What problem does this paper attempt to address?
This paper attempts to solve the problem of how to maximize system utility through distributed learning algorithms in a decentralized multi - user resource allocation environment when resource rewards change over time and are unknown. Specifically, the paper focuses on the following challenges:
1. **Temporal Variation and Uncertainty of Resource Rewards**: Each user's effect of using resources (i.e., rewards) is random and changes over time, and this information is unknown to the users.
2. **Performance Degradation Caused by Multiple Users Sharing Resources**: Multiple users using the same resource simultaneously will lead to a decline in resource quality, thus affecting rewards.
3. **Decentralized Characteristics of the System**: Since the system is decentralized, users cannot communicate directly or coordinate their actions.
4. **Communication, Computation, and Switching Costs**: Even if communication is allowed, it will bring additional costs, including communication costs, computation costs, and resource - switching costs.
To solve these problems, the paper proposes two main models:
### 1. User - Independent Reward Model (No Communication)

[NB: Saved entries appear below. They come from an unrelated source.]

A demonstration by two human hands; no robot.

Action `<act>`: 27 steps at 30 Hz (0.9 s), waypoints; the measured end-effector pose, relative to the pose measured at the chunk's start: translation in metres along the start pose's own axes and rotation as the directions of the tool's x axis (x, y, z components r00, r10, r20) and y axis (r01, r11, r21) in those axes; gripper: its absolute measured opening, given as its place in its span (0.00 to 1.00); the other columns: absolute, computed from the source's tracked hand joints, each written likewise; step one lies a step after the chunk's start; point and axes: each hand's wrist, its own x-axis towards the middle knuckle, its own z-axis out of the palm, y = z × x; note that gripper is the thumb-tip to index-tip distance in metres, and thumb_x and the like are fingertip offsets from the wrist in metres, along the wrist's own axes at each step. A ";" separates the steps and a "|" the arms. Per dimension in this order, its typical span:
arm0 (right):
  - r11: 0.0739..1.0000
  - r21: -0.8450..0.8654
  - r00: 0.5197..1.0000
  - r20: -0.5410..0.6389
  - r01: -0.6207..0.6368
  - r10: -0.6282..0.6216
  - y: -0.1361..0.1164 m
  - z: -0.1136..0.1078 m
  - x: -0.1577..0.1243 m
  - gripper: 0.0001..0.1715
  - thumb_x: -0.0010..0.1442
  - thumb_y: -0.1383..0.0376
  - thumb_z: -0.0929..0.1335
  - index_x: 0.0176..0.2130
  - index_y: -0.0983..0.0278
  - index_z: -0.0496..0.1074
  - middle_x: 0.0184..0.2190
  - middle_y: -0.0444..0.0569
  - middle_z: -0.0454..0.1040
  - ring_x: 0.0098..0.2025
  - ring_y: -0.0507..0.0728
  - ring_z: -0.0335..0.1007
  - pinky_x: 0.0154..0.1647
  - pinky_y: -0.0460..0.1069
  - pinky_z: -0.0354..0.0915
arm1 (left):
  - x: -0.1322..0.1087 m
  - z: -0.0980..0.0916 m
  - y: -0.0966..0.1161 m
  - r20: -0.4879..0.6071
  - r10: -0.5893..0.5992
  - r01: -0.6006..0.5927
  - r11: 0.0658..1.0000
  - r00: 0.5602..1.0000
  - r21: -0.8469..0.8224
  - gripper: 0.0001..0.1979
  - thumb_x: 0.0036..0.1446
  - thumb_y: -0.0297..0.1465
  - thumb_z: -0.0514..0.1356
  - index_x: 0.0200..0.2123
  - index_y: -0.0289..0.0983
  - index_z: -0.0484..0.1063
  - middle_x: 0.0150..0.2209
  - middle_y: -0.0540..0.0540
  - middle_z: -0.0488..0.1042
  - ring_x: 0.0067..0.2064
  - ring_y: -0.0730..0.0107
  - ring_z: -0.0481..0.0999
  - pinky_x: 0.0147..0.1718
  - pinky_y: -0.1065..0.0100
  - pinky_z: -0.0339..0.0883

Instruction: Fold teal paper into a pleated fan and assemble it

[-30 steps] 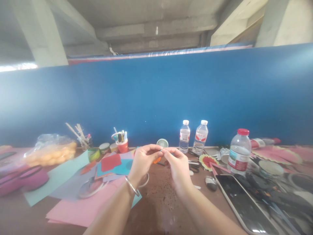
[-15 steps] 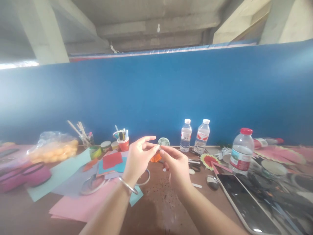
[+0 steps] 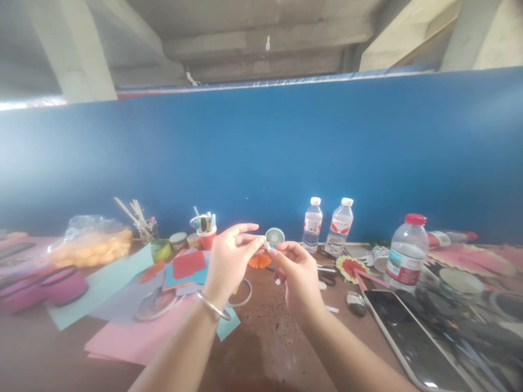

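My left hand (image 3: pixel 232 260), with a silver bangle at the wrist, pinches thumb and fingertips together near the middle of the view. Facing it, my right hand (image 3: pixel 297 271) pinches a small white piece (image 3: pixel 268 246) between thumb and index finger. The fingertips of both hands almost meet at this piece, and its shape is too small to make out. Just behind them lies an orange pleated paper fan (image 3: pixel 260 261), partly hidden by the hands. A small round pale green fan (image 3: pixel 274 236) stands behind the fingertips.
Coloured paper (image 3: pixel 126 340), a bag of orange items (image 3: pixel 92 245) and a red cup (image 3: pixel 207 238) are on the left. Two small bottles (image 3: pixel 312 226) stand at the back. A red-capped bottle (image 3: pixel 407 256), a phone (image 3: pixel 411 337) and scissors (image 3: pixel 327 279) lie right.
The hands have drawn slightly apart at the fingertips, and more of the small white piece shows between them. The view has shifted slightly.
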 end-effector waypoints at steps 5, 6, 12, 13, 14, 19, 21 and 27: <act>1.000 -0.020 1.000 -0.010 0.018 -0.018 0.001 -0.001 0.000 0.13 0.42 0.61 0.70 0.27 0.65 0.64 0.18 0.38 0.62 0.13 0.43 0.50 0.13 0.41 0.51 | -0.001 0.001 -0.001 -0.012 -0.001 0.001 1.000 1.000 -0.017 0.17 0.43 0.33 0.60 0.38 0.33 0.68 0.28 0.44 0.75 0.29 0.67 0.75 0.34 0.64 0.71; 1.000 -0.018 1.000 -0.012 0.018 -0.018 0.001 0.000 0.000 0.13 0.42 0.61 0.70 0.27 0.65 0.64 0.18 0.38 0.62 0.13 0.43 0.50 0.13 0.41 0.52 | -0.001 0.001 -0.001 -0.011 -0.001 0.001 1.000 1.000 -0.013 0.17 0.43 0.33 0.60 0.37 0.33 0.68 0.29 0.44 0.75 0.30 0.67 0.75 0.34 0.63 0.71; 0.999 -0.036 1.000 -0.016 0.027 -0.027 -0.001 0.001 -0.001 0.13 0.43 0.60 0.69 0.28 0.65 0.66 0.19 0.39 0.63 0.13 0.43 0.49 0.13 0.41 0.52 | 0.000 0.000 0.000 0.029 -0.021 0.022 0.999 0.999 -0.037 0.13 0.44 0.33 0.59 0.34 0.31 0.69 0.31 0.42 0.74 0.32 0.65 0.74 0.34 0.63 0.71; 0.998 -0.045 0.999 -0.017 0.032 -0.033 -0.002 0.001 -0.001 0.13 0.43 0.60 0.69 0.28 0.65 0.66 0.19 0.39 0.63 0.14 0.43 0.49 0.13 0.41 0.52 | 0.000 0.000 0.000 0.032 -0.024 0.025 0.999 0.999 -0.044 0.13 0.45 0.33 0.59 0.33 0.32 0.69 0.31 0.42 0.74 0.32 0.65 0.74 0.34 0.63 0.71; 0.998 -0.056 0.999 -0.019 0.034 -0.035 -0.003 0.002 -0.001 0.13 0.43 0.60 0.69 0.28 0.65 0.67 0.19 0.39 0.63 0.14 0.43 0.49 0.14 0.41 0.53 | 0.000 0.000 0.000 0.034 -0.024 0.026 0.999 0.999 -0.045 0.12 0.45 0.33 0.59 0.33 0.32 0.69 0.31 0.43 0.74 0.32 0.66 0.74 0.34 0.63 0.71; 0.990 -0.130 0.998 -0.031 0.048 -0.052 -0.008 0.002 -0.003 0.14 0.42 0.58 0.69 0.27 0.66 0.69 0.21 0.43 0.67 0.14 0.44 0.51 0.14 0.42 0.54 | -0.002 -0.001 0.005 0.064 -0.023 0.021 0.999 0.998 0.034 0.11 0.44 0.34 0.59 0.32 0.33 0.70 0.29 0.44 0.75 0.30 0.67 0.74 0.32 0.65 0.71; 0.986 -0.156 0.997 -0.030 0.059 -0.064 -0.009 0.002 -0.003 0.15 0.43 0.57 0.69 0.27 0.66 0.70 0.22 0.44 0.68 0.15 0.45 0.51 0.14 0.42 0.54 | -0.002 -0.001 0.007 0.088 -0.006 -0.001 0.997 0.996 0.078 0.10 0.44 0.33 0.59 0.31 0.34 0.70 0.29 0.44 0.75 0.30 0.68 0.74 0.31 0.67 0.70; 0.990 -0.132 0.998 -0.031 0.044 -0.048 -0.010 0.002 -0.004 0.15 0.43 0.56 0.69 0.27 0.66 0.71 0.17 0.42 0.66 0.14 0.45 0.51 0.14 0.43 0.54 | -0.001 -0.001 0.008 0.172 0.057 -0.076 0.992 0.983 0.103 0.10 0.43 0.29 0.60 0.33 0.37 0.70 0.32 0.46 0.74 0.33 0.69 0.73 0.33 0.68 0.68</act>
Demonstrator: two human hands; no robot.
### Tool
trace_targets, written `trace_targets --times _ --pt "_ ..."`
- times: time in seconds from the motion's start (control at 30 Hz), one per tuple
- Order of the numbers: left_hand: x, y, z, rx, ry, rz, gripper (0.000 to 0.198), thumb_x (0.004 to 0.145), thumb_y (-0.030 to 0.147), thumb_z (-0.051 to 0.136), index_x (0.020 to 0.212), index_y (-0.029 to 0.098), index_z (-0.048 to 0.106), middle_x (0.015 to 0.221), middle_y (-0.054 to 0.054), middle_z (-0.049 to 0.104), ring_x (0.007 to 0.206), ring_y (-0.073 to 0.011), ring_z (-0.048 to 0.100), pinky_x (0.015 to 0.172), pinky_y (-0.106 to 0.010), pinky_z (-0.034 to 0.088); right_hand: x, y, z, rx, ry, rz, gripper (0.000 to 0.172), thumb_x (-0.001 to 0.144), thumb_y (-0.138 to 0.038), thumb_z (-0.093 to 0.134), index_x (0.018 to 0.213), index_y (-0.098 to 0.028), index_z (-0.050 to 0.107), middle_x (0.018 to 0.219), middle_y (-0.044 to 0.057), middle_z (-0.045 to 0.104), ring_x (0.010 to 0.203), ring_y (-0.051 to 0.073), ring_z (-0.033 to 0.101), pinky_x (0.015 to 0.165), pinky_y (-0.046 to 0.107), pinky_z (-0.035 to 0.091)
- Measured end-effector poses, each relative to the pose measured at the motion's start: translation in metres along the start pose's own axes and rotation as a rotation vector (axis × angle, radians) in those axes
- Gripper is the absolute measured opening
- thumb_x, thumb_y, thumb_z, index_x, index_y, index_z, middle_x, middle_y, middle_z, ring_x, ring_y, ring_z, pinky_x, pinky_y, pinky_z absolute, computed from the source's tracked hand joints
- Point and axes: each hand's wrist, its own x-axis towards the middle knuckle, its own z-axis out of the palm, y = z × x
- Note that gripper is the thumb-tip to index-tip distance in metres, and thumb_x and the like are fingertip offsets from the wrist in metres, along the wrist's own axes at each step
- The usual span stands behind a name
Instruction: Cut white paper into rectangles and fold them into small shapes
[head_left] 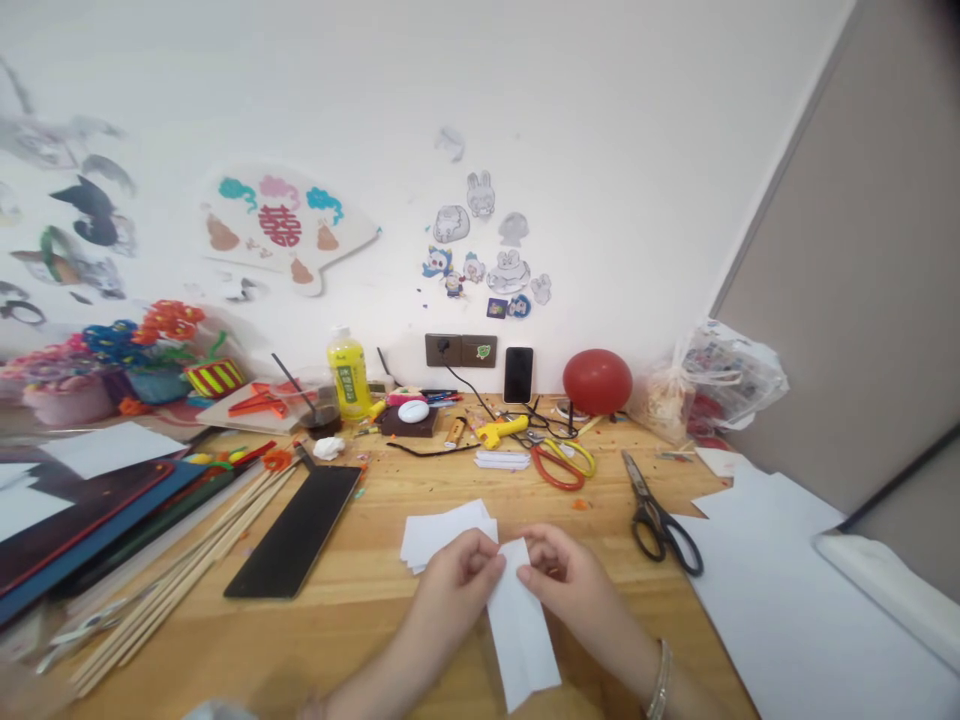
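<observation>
A narrow white paper strip [523,635] with a lengthwise crease is held near the front of the wooden table. Its upper left edge is pinched by my left hand [463,575], thumb against curled fingers. On the upper right edge, my right hand [559,572] pinches the same strip. The strip's lower end points toward me and looks slightly bent. Just behind my left hand lies a small stack of white paper pieces [442,530]. Farther back rest some folded white strips [502,460].
Black scissors [656,520] lie to the right beside large white sheets [780,580]. A black tablet [296,535] and wooden sticks [187,560] lie left. Behind are red-yellow scissors [564,462], a yellow glue gun [502,431], a bottle [348,375], a cup [322,415] and a red balloon [598,381].
</observation>
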Motion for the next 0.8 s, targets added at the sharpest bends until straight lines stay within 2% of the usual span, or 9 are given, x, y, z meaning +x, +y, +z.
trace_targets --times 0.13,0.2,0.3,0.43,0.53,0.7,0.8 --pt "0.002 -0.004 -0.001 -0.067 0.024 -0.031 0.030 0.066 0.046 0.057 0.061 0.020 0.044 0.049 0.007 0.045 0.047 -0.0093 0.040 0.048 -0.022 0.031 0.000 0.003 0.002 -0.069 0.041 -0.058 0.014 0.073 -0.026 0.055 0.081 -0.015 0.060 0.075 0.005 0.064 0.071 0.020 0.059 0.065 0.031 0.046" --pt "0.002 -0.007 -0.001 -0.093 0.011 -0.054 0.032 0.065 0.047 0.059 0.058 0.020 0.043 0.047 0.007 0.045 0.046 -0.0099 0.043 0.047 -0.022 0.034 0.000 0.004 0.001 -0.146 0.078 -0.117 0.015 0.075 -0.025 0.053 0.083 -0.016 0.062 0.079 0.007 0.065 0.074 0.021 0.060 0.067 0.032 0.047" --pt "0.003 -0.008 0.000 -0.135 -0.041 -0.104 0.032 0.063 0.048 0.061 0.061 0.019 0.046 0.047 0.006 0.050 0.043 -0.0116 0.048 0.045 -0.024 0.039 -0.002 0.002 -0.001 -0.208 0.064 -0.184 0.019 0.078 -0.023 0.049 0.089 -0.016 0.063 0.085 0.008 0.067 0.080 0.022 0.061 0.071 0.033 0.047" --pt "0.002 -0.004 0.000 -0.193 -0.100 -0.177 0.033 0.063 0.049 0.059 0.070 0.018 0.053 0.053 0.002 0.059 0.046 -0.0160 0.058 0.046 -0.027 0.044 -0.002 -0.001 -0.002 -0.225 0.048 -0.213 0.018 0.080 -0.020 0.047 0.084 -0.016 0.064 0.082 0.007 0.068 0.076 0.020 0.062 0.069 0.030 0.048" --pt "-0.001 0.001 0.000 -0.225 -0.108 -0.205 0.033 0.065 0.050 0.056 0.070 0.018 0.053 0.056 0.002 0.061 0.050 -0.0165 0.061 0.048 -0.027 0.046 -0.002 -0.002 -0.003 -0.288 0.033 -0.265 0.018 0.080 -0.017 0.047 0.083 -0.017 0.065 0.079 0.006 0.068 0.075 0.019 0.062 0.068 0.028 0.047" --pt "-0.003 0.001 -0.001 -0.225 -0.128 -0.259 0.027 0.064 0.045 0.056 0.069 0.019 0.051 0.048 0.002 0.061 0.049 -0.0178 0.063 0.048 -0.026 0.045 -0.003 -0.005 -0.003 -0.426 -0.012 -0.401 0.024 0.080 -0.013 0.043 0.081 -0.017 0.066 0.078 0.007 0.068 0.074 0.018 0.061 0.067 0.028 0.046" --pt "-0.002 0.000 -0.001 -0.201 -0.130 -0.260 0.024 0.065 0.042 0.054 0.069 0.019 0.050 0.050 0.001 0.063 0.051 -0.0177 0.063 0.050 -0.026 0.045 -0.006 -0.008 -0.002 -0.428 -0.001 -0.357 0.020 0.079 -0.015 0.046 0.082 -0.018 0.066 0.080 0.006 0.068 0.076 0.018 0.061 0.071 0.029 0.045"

In this model, users cannot communicate with each other, but they can obtain feedback on the congestion level of the selected resource (i.e., how many other users are also using the same resource). Each user selects resources based on their own historical observations and actions. The paper proves that in this case, the system can achieve a logarithmic regret value through a distributed learning algorithm, that is, the gap in the total expected reward compared to the optimal static allocation is logarithmic.
#### Formulas:
- The goal of the system is to maximize the total expected utility of all users:
\[
v(n)=\sum_{k = 1}^{K}n_k\mu_{k,n_k}
\]
where \(n_k\) is the number of users using resource \(k\), and \(\mu_{k,n_k}\) is the average reward of resource \(k\) when \(n_k\) users are using it.
- The value of the optimal allocation is:
\[
v^*=\max_{n\in N}v(n)
\]
where \(N = \{n=(n_1,n_2,\ldots,n_K):n_k\geq0,n_1 + n_2+\ldots+n_K = M\}\) is the set of all possible user - to - resource allocations.
### 2. User - Specific Reward Model (With Communication)
In this model, resource rewards are user - specific, and different users may obtain different rewards when using the same resource. Users can communicate with each other, but communication is costly. The paper proposes a distributed online learning algorithm that can also achieve a logarithmic regret value in this case.
#### Formulas:
- The immediate reward for each user \(i\) when using resource \(k\) is \(r_i^k(t)\), and its expected reward is:
\[
\mu_i^{k,n}=\int r_i^k(s,n)F(ds)\quad\text{(for i.i.d. model)}
\]
or
\[
\mu_i^{k,n}=\sum_{s\in S_k}\mu_k^s r_i^k(s,n)\quad\text{(for Markovian model)}
\]
- The value of the optimal allocation is:
\[
v^*=\max_{\alpha\in K^M}\sum_{i = 1}^{M}\mu_i^{\alpha_i,n_{\alpha_i}(\alpha)}
\]
### Summary
The main contribution of the paper is to show that in the case of limited feedback and communication costs, resource allocation algorithms with logarithmic regret values can be designed. This provides an effective solution to the decentralized multi - user resource allocation problem, especially in application scenarios such as opportunistic spectrum access in cognitive radio networks.